▶ [WORK REQUEST] Give back an exact copy of the lines in the records below, from the line that has "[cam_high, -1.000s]" through the line that has "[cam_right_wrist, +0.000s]", and nothing besides.

▶ [MATERIAL FOR THE TASK]
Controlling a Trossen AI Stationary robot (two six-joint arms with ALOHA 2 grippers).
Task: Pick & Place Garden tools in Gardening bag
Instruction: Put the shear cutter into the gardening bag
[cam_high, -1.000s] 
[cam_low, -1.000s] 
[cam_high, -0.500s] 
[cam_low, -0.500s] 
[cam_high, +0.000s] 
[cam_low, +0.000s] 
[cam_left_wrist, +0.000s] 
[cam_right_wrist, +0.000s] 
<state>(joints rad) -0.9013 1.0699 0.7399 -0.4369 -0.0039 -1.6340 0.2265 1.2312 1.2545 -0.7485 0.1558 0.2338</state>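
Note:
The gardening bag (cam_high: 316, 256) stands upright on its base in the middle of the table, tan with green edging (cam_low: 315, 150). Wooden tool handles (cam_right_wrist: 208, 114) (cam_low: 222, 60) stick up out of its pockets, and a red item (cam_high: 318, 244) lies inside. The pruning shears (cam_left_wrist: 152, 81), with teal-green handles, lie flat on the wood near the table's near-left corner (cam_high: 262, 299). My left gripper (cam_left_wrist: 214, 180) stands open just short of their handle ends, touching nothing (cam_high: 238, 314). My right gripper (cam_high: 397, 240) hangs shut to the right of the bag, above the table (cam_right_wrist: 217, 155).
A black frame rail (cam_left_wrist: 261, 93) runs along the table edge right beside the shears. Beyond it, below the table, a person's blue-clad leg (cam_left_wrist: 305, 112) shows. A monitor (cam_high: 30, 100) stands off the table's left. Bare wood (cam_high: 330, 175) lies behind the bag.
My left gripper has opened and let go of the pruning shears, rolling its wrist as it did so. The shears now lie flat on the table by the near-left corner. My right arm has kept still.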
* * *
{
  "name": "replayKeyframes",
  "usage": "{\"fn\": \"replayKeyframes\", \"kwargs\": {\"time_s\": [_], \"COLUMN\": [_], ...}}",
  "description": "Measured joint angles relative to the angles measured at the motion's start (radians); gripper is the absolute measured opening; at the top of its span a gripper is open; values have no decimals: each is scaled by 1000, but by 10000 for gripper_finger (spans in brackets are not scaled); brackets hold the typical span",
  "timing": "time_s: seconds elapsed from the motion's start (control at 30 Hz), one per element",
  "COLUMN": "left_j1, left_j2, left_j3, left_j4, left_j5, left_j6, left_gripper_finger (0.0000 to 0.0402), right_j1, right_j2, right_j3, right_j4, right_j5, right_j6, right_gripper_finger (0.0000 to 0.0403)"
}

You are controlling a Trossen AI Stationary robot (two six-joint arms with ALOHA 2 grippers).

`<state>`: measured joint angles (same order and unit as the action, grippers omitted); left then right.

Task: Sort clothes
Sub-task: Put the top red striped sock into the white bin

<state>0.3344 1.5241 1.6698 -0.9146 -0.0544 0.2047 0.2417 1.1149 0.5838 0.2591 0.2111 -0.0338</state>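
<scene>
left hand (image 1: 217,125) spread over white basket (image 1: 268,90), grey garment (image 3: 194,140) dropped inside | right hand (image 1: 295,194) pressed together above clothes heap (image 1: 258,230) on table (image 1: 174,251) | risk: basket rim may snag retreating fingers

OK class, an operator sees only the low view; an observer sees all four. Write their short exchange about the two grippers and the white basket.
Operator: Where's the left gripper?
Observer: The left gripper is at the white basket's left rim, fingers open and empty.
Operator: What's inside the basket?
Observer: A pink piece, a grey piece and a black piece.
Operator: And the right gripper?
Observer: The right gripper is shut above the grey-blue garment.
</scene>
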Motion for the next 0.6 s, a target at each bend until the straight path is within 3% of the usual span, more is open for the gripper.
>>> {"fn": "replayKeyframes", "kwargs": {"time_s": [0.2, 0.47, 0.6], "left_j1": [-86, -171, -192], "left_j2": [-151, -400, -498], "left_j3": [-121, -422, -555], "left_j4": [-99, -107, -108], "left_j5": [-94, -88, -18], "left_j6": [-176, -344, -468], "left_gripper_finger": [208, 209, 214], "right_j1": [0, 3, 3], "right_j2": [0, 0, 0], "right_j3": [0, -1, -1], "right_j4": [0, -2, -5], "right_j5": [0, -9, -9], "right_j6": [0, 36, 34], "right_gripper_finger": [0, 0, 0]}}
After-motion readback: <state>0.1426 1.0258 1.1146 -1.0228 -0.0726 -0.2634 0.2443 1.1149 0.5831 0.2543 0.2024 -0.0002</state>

▶ [RESULT OF THIS TASK]
[cam_high, -1.000s] 
[cam_low, -1.000s] 
[cam_high, -0.500s] 
[cam_low, -0.500s] 
[cam_high, +0.000s] 
[cam_low, +0.000s] 
[cam_left_wrist, +0.000s] 
[cam_right_wrist, +0.000s] 

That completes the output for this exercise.